Exercise directions. Copy the listing out exactly as shown.

_ _ _ _ _

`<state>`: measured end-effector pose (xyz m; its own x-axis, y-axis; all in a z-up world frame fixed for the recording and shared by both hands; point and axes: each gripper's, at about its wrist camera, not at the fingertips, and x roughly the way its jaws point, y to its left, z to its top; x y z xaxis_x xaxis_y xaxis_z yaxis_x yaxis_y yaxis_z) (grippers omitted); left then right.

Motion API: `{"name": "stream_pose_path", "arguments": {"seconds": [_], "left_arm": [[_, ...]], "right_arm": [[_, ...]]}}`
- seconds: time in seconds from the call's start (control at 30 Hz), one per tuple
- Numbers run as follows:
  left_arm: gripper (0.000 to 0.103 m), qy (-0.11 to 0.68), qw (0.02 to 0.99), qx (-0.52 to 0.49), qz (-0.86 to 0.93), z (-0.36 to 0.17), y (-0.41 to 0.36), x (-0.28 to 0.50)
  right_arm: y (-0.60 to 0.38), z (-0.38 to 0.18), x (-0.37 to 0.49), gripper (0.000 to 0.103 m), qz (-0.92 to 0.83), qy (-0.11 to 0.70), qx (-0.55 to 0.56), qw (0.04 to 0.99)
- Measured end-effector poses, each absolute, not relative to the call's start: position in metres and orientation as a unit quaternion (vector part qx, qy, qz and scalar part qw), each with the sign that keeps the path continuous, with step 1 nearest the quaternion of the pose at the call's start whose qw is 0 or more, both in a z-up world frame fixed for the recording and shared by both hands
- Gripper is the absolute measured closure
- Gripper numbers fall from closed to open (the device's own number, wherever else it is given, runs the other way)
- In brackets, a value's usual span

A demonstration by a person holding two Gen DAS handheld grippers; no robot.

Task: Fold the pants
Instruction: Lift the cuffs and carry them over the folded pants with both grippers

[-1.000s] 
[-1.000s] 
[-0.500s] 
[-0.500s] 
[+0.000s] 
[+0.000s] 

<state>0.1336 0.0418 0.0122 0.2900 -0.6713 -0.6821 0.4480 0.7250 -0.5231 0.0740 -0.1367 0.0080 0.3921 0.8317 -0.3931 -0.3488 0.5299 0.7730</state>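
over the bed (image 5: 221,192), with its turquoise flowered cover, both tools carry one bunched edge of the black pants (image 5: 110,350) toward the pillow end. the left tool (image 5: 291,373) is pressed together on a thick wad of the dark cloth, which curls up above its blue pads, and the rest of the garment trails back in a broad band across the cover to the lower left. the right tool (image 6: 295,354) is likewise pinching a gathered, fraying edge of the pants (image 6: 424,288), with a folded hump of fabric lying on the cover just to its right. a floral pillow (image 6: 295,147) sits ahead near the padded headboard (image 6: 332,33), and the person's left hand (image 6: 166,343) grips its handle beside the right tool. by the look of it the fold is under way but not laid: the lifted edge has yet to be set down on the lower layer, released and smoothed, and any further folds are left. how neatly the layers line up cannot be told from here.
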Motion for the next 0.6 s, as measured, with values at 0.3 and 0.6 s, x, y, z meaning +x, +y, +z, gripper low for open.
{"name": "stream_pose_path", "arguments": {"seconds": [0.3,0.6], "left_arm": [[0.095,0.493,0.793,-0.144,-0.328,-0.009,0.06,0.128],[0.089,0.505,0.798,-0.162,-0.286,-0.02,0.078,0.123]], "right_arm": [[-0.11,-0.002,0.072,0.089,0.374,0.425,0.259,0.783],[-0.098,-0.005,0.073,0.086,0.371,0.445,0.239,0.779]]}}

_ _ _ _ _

Solution to the exercise.
`<state>`: measured end-effector pose (xyz m; its own x-axis, y-axis; all in a z-up world frame fixed for the recording and shared by both hands; point and axes: each gripper's, at about its wrist camera, not at the fingertips, and x roughly the way its jaws point, y to its left, z to its top; x y z xaxis_x xaxis_y xaxis_z yaxis_x yaxis_y yaxis_z) (grippers omitted); left then right.

Motion API: `{"name": "stream_pose_path", "arguments": {"seconds": [_], "left_arm": [[_, ...]], "right_arm": [[_, ...]]}}`
- seconds: time in seconds from the call's start (control at 30 Hz), one per tuple
- Numbers run as follows:
  left_arm: gripper (0.000 to 0.103 m), qy (-0.11 to 0.68), qw (0.02 to 0.99), qx (-0.52 to 0.49), qz (-0.86 to 0.93), z (-0.36 to 0.17), y (-0.41 to 0.36), x (-0.28 to 0.50)
  right_arm: y (-0.60 to 0.38), z (-0.38 to 0.18), x (-0.37 to 0.49), gripper (0.000 to 0.103 m), qz (-0.92 to 0.83), qy (-0.11 to 0.70), qx (-0.55 to 0.56), qw (0.04 to 0.99)
- Measured end-effector poses, each absolute, not relative to the call's start: position in metres and orientation as a unit quaternion (vector part qx, qy, qz and scalar part qw), each with the sign that keeps the path continuous, with step 1 nearest the quaternion of the pose at the call's start whose qw is 0 or more, both in a z-up world frame fixed for the recording and shared by both hands
- Gripper is the absolute measured closure
- Gripper numbers fall from closed to open (the device's own number, wherever else it is given, runs the other way)
- In brackets, a value's usual span

A demonstration by a person holding two Gen DAS handheld grippers; no robot.

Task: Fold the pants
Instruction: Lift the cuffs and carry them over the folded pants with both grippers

[-1.000s] 
[-1.000s] 
[-0.500s] 
[-0.500s] 
[+0.000s] 
[+0.000s] 

<state>0.1336 0.0418 0.0122 0.2900 -0.6713 -0.6821 0.4480 0.7250 -0.5231 0.0740 -0.1367 0.0080 0.3921 0.8317 -0.3931 -0.3488 0.5299 0.7730</state>
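over the bed (image 5: 221,192), with its turquoise flowered cover, both tools carry one bunched edge of the black pants (image 5: 110,350) toward the pillow end. the left tool (image 5: 291,373) is pressed together on a thick wad of the dark cloth, which curls up above its blue pads, and the rest of the garment trails back in a broad band across the cover to the lower left. the right tool (image 6: 295,354) is likewise pinching a gathered, fraying edge of the pants (image 6: 424,288), with a folded hump of fabric lying on the cover just to its right. a floral pillow (image 6: 295,147) sits ahead near the padded headboard (image 6: 332,33), and the person's left hand (image 6: 166,343) grips its handle beside the right tool. by the look of it the fold is under way but not laid: the lifted edge has yet to be set down on the lower layer, released and smoothed, and any further folds are left. how neatly the layers line up cannot be told from here.
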Motion for the next 0.6 s, as measured, with values at 0.3 and 0.6 s, x, y, z meaning +x, +y, +z, gripper low for open.
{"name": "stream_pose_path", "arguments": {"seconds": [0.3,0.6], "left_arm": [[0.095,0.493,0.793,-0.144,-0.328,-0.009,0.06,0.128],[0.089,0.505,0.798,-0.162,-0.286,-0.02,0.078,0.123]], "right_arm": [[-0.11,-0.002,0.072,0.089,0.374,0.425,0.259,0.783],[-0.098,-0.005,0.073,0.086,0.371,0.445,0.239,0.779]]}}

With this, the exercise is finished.